Revisiting my favorite Chaplin film only proved to me that it is a complete masterpiece. Chaplin’s Tramp character is his usual down-on-his luck self who falls in love with blind girl who sells flowers on the street. A chance car door slam leads the girl to believe the Tramp is a millionaire. Afraid of revealing his true self, the Tramp embarks on a series of adventures to reinforce the charade and win her heart. This film has hilarious set pieces from beginning to end, but every sequence is integral to the plot. The comedy make you laugh, but also resonates deeply as the innocent Tramp finds himself in all sorts of predicaments for the sake of being able help the girl he has fallen in love with. He will put himself through anything, all in the hope that the girl will love him regardless of whether he is the millionaire he pretends to be or the Tramp he really is. City Lights is a romantic comedy in which both elements of the genre are beautifully executed; it is a perfect film.

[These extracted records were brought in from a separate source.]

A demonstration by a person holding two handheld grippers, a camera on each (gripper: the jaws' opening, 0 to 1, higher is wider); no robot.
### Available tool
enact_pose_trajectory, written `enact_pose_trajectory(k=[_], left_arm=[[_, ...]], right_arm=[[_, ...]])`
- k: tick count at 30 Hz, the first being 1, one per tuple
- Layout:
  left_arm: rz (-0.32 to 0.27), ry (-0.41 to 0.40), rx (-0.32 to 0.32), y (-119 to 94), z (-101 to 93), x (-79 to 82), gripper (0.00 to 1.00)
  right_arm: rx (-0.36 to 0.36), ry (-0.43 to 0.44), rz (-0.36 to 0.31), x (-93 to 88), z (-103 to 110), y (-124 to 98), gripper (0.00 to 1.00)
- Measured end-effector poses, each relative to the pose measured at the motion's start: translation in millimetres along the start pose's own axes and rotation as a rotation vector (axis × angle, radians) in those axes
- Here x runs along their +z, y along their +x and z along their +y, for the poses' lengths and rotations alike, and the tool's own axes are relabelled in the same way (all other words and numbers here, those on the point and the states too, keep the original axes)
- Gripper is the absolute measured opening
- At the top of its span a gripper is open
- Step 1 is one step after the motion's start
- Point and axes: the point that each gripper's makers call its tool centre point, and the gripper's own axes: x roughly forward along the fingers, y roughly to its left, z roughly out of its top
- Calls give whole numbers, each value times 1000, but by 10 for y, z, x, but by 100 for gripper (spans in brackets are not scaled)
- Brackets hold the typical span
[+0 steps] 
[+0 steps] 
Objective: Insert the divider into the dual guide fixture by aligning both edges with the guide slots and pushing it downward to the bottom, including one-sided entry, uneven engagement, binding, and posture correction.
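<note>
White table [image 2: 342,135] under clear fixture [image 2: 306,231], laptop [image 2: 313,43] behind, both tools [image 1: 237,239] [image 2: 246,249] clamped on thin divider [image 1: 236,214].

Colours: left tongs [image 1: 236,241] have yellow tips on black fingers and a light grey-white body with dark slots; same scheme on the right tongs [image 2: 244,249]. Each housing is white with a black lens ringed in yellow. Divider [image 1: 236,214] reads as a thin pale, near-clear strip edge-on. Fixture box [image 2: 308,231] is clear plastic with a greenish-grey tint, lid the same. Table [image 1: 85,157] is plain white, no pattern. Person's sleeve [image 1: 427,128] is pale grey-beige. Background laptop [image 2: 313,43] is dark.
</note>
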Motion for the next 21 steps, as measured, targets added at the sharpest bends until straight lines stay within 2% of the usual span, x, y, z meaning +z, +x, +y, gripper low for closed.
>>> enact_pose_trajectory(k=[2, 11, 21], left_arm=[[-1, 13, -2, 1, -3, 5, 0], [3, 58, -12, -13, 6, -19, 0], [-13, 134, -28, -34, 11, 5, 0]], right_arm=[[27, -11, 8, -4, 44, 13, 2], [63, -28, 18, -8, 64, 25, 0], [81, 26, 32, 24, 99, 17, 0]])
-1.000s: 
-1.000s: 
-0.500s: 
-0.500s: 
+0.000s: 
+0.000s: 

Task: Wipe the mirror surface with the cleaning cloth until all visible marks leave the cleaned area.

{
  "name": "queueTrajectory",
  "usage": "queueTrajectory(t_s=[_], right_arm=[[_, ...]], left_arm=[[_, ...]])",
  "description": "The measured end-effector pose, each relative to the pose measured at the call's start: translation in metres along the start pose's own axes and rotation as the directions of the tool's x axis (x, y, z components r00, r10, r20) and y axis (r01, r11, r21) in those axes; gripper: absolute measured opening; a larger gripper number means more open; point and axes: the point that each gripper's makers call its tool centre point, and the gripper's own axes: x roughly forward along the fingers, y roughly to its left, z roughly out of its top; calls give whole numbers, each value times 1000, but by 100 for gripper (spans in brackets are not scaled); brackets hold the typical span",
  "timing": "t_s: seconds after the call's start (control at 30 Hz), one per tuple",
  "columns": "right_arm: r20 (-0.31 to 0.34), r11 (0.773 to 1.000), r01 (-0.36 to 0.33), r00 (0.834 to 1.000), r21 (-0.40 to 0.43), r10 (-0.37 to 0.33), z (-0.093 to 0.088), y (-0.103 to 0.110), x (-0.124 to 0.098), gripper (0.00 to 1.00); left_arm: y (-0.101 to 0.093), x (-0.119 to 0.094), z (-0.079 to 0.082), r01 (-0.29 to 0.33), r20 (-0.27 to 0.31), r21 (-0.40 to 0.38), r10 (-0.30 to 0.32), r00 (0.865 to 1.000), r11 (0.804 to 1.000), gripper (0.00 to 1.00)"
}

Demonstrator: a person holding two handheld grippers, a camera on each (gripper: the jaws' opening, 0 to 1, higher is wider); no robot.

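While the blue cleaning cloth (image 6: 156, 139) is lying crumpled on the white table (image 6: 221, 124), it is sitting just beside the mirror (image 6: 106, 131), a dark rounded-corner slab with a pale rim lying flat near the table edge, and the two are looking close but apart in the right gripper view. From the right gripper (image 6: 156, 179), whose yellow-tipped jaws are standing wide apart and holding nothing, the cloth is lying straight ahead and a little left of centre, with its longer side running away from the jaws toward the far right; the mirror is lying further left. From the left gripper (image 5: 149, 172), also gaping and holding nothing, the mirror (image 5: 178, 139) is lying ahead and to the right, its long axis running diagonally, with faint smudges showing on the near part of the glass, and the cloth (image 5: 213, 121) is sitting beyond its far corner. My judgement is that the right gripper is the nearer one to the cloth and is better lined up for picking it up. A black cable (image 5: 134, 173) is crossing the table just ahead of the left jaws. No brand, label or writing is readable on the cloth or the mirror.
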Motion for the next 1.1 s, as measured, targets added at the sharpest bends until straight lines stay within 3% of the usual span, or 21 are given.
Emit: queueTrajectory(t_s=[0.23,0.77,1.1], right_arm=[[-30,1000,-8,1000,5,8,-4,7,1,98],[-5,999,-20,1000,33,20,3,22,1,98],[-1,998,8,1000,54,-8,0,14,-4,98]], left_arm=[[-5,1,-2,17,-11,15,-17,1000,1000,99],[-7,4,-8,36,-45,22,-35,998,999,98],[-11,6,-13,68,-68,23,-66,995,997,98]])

(I may have to revisit City Lights some time in the future for a more thorough review)
Take Shelter (2011) – Mark it 7.
Michael Shannon’s slow descent into madness in Jeff Nichols’ Take Shelter is mesmerizing to watch. Shannon’s character, Curtis, seemingly lives a good life in rural Ohio with a beautiful and loving wife (Jessica Chastain), his deaf daughter, and a job with good health benefits to get his daughter a cochlear implant. All this is jeopardized when Curtis begins to have dreams and hallucinations of apocalyptic storms. I appreciated the unique way that Take Shelter approaches paranoid schizophrenia, as Curtis calmly recalls his family history with the illness, researches his symptoms, and seeks medical advice. But as his illness worsens, and almost all of his energy is given to rebuilding the storm shelter in his yard, that “good life” Curtis has in the beginning begins to disintegrate. This is a great film that tells a unique story, includes interesting visuals, and some great performances; the scene where Curtis finally cracks at a Lions Club fish fry is worth the price of admission alone.
As writer and actor, Jason Segal tries his best to lead Kermit, Miss Piggy, Fozzie, and the gang on their big comeback in The Muppets. And overall, their comeback attempt is very successful. Like the best Muppet moments, there are plenty of laughs for the kids and the adults, a plethora of celebrity cameos, and many catchy tunes. While the plot isn’t always the most necessary thing with the Muppets, this installment has Segal and his Muppet brother (and the world’s biggest Muppets fan), Walter, convince Kermit to reunite the troupe and save their old studio from the evil oil tycoon, Tex Richman (Chris Cooper). I smiled a good deal from the start of The Muppets until its end and enjoyed a lot of the songs (especially “Man or Muppet,” which was in my head all day). However, Chris Cooper’s rap was painfully bad. Lastly, I want to recognize Bret McKenzie's great work for putting his "Flight of the Conchords stamp" on these songs (and for winning an Oscar).